Principle No. 9 of the Poor People’s Campaign, a national call for moral revival: We recognize the need to organize at the state and local level. Many of the most regressive policies are being passed at the state level, and these policies will have long and lasting effect, past even executive orders. The movement is not from above but below.

By Mike-o Martelli

Most of the policies that have the most direct, negative impact on economically and socially marginalized people are passed at the state and local levels.

Obstacles to fair housing, laws that suppress voter participation, limited access to health care, and discrepancies in school funding are just a few examples. Rather than relying on a few “saviors” in Washington, D.C., to “fix” things, we recognize the importance of organizing at the level these policies are enacted.

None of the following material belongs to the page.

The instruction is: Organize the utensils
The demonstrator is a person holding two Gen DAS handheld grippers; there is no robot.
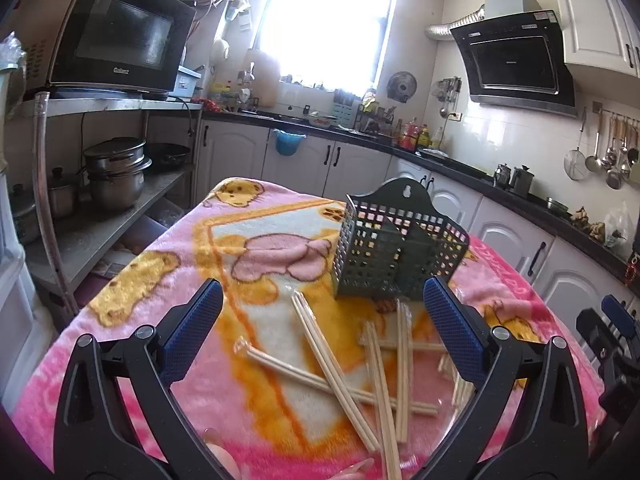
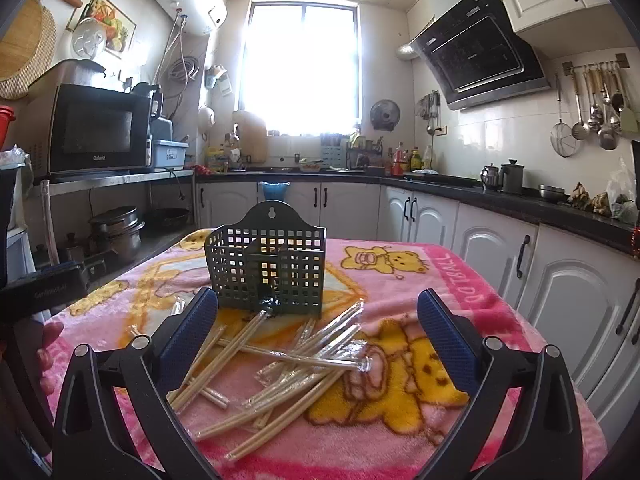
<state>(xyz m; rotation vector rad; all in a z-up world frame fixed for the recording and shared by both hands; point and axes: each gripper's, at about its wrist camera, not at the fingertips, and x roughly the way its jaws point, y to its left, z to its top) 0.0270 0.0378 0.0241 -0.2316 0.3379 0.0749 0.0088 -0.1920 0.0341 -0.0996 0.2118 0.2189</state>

There is another level to this fundamental principle of the Poor People’s Campaign. We recognize that the problems we are facing are systemic and require systemic change to be properly addressed. Systemic change does not trickle down from the top; it bubbles up.

Civil rights legislation, women’s suffrage, abolition and every other step our nation has taken toward universal liberty and justice were not achieved because the people in power were suddenly enlightened but in response to fear of rising social movements.

By organizing at the state and local levels, we not only more effectively address the policies at the level they are being enacted, we also more effectively build the mass movement necessary to achieve fundamental change in government and in society.

Mike-o Martelli is a member of the Poor People’s Campaign’s Salisbury Circle.